» Doivent-ils jeter leur prisonnier dans le canal?

» Le baron se refuse à confier son secret à l'eau, l'eau peut rejeter le cadavre.

» Doivent-ils mettre le feu à son lit?

» C'est une excellente idée; mais on peut voir la fumée. Non: les circonstances, du reste, sont maintenant changées du tout au tout. Le meilleur moyen d'en sortir c'est encore de l'empoisonner. Le premier poison venu fera l'affaire.»

«Croyez vous, Henry, qu'il soit possible qu'une pareille discussion ait eu lieu?»

Henry ne répondit pas. La suite des questions que l'on venait de lire se présentait exactement dans le même ordre que les rêves qui avaient épouvanté Mme Narbury pendant les deux nuits qu'elle avait passées à l'hôtel.

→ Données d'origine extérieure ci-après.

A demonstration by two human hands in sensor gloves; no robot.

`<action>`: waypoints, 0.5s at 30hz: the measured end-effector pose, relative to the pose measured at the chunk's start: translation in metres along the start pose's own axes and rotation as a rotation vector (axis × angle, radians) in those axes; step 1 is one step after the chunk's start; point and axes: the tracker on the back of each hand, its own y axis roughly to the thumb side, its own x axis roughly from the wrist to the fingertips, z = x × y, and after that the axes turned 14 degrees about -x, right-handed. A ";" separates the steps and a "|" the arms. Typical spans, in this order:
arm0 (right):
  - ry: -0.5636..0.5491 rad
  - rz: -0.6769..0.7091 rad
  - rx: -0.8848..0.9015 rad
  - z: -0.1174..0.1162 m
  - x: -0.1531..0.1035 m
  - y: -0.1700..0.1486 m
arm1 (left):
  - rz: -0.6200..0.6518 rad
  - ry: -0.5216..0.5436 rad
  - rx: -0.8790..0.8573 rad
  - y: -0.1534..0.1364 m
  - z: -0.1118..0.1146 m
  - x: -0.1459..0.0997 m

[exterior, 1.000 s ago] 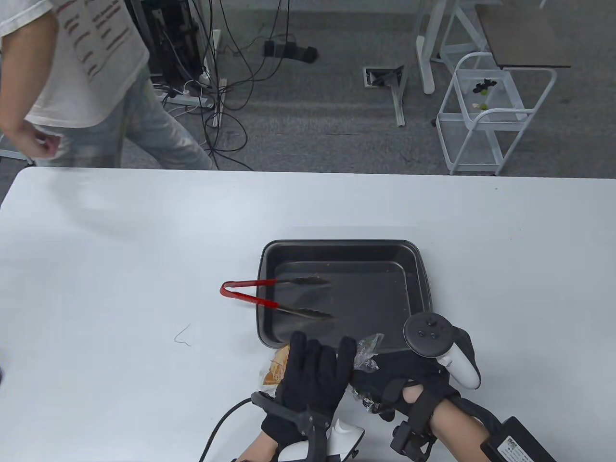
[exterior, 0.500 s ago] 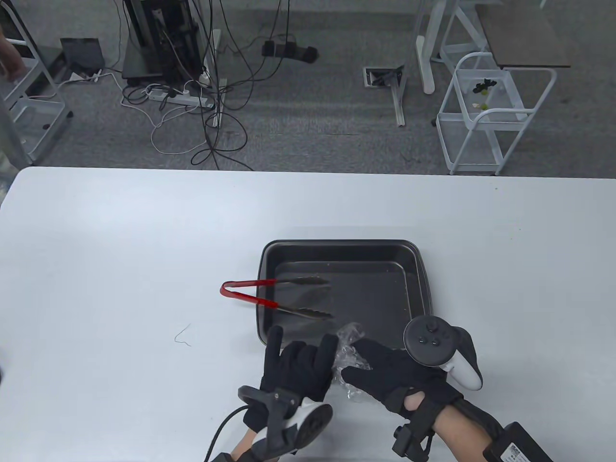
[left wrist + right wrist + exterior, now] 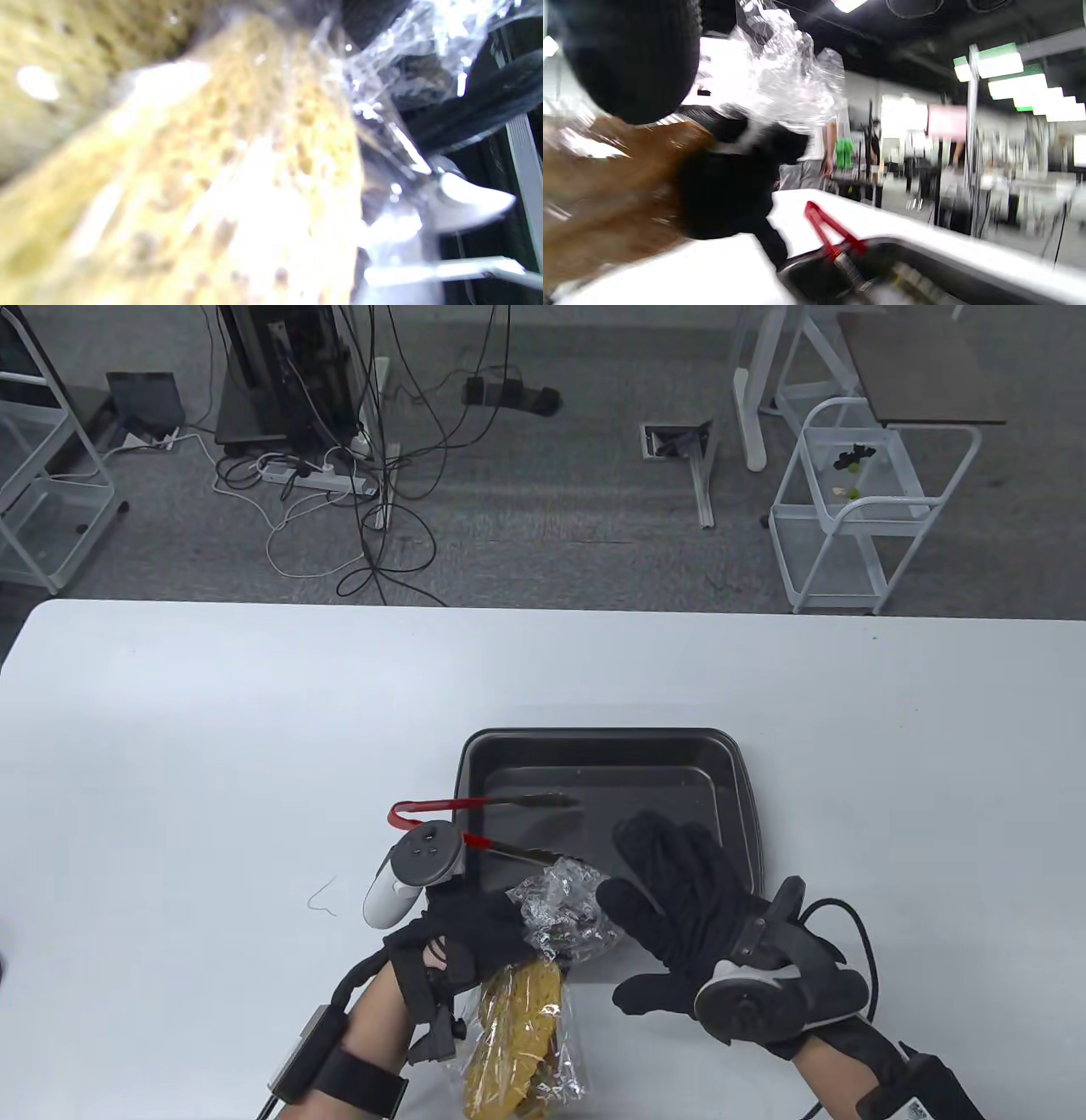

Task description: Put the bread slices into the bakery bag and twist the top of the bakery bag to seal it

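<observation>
A clear bakery bag (image 3: 564, 912) holds yellow-brown bread slices (image 3: 517, 1035) and lies near the table's front edge. Its crumpled top points toward the tray. My left hand (image 3: 496, 937) grips the bag at its neck, just above the bread. My right hand (image 3: 662, 882) is spread with straight fingers over the tray's front edge, right beside the bag's top, and holds nothing. The left wrist view is filled by blurred bread (image 3: 212, 169) behind plastic (image 3: 382, 84). In the right wrist view the crumpled bag top (image 3: 780, 76) rises above the left glove (image 3: 729, 190).
A dark baking tray (image 3: 602, 742) stands behind the hands. Red-handled tongs (image 3: 424, 813) rest on its left rim, tips inside. A thin bent wire (image 3: 322, 895) lies on the white table (image 3: 212, 729) left of the left hand. Carts and cables are on the floor beyond.
My left hand has turned over and now grips the bag's neck, and the bread has come into sight. My right hand has let go of the bag top and spread out.
</observation>
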 end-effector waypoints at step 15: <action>-0.136 0.388 -0.278 -0.010 -0.002 0.050 | -0.217 -0.193 0.130 -0.004 0.020 0.028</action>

Il était inutile de faire part de cette coïncidence à son frère.

«Continuez,» lui dit-il seulement.

Lord Montbarry feuilleta le manuscrit jusqu'au premier passage un peu lisible.

«Ici, continua-t-il, si je comprends bien les indications de mise en scène, le théâtre est coupé en deux. Le médecin est en haut écrivant naïvement le certificat de décès du lord, au chevet du courrier mort. En bas, dans les caveaux, le baron est debout près du lord empoisonné, préparant les acides qui doivent aider à réduire ses restes en cendres.

» Ne perdons pas notre temps à déchiffrer de pareilles noirceurs de mélodrames! Passons! Passons!»